Maintenance of the pluripotential phenotype of embryonic stem cells through direct activation of gp130 signalling pathways.

作者信息

Yoshida K, Chambers I, Nichols J, Smith A, Saito M, Yasukawa K, Shoyab M, Taga T, Kishimoto T

机构信息

Institute for Molecular and Cellular Biology, Osaka University, Japan.

出版信息

Mech Dev. 1994 Feb;45(2):163-71. doi: 10.1016/0925-4773(94)90030-2.

Abstract

Propagation of the undifferentiated pluripotential phenotype of embryonic stem (ES) cells is dependent on the cytokine differentiation inhibiting activity/leukemia inhibitory factor (DIA/LIF). The DIA/LIF receptor complex is a heterodimer of DIA/LIF receptor (DIA/LIF-R) and gp130. The latter is also a component of the interleukin-6 (IL-6) receptor complex. We report that a combination of IL-6 and soluble IL-6 receptor (sIL-6R), which can induce homodimerisation of gp130 and activation of signalling processes, sustains self-renewal of pluripotential ES cells.

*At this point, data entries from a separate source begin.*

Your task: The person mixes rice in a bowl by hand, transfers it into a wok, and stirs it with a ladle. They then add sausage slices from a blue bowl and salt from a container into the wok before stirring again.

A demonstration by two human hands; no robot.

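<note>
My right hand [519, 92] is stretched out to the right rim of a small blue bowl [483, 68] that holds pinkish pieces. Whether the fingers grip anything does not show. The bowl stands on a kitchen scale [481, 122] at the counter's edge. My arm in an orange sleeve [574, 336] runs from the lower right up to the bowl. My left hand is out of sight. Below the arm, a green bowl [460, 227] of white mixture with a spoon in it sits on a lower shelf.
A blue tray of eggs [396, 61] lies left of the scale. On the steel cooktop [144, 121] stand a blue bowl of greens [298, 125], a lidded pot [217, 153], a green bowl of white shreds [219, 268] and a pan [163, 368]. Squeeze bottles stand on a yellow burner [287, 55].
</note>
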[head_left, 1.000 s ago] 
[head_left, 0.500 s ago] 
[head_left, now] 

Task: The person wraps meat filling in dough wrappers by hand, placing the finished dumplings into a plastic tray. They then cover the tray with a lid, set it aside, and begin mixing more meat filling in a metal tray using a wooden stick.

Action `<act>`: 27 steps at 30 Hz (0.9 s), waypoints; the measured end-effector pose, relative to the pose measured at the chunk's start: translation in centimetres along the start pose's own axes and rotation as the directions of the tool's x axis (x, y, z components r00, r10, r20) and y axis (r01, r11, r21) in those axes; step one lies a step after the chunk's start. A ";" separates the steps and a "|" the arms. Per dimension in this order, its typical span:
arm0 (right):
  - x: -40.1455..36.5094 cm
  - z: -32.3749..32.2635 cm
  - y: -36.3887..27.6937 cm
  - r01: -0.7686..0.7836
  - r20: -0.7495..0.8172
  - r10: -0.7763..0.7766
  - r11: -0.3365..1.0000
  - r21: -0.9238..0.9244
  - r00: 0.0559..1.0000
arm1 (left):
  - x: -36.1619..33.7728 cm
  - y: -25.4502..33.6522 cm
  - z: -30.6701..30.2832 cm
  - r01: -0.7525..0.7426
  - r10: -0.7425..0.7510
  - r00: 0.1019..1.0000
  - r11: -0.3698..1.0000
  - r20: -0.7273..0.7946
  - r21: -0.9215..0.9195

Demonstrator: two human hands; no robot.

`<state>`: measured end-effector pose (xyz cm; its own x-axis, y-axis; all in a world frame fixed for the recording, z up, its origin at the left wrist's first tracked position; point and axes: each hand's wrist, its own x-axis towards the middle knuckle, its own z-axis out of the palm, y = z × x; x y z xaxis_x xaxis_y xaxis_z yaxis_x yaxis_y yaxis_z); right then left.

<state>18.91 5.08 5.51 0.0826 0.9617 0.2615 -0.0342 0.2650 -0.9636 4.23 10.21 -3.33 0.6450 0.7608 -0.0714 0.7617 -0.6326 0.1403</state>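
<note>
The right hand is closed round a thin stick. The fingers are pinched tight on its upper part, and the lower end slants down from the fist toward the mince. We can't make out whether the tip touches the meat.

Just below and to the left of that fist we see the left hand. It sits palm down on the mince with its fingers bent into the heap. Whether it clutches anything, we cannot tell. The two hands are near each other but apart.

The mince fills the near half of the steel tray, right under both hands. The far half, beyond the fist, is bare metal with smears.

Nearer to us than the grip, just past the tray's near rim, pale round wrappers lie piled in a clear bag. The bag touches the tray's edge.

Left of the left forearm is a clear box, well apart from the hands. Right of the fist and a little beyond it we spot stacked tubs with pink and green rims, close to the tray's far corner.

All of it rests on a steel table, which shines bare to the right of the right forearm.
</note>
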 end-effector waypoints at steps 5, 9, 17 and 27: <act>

Our findings indicate that the IL-6/sIL-6R complex acts on ES cells through gp130 alone, bypassing DIA/LIF-R, and therefore implicate gp130 as the key component in the signalling pathway responsible for stem cell renewal.

摘要

胚胎干细胞(ES细胞)未分化多能性表型的维持依赖于细胞因子分化抑制活性/白血病抑制因子(DIA/LIF)。DIA/LIF受体复合物是DIA/LIF受体(DIA/LIF-R)和gp130的异源二聚体。后者也是白细胞介素-6(IL-6)受体复合物的一个组成部分。我们报告,IL-6和可溶性IL-6受体(sIL-6R)的组合可诱导gp130同源二聚化并激活信号传导过程,从而维持多能性ES细胞的自我更新。我们的研究结果表明,IL-6/sIL-6R复合物仅通过gp130作用于ES细胞,绕过了DIA/LIF-R,因此表明gp130是负责干细胞更新的信号通路中的关键成分。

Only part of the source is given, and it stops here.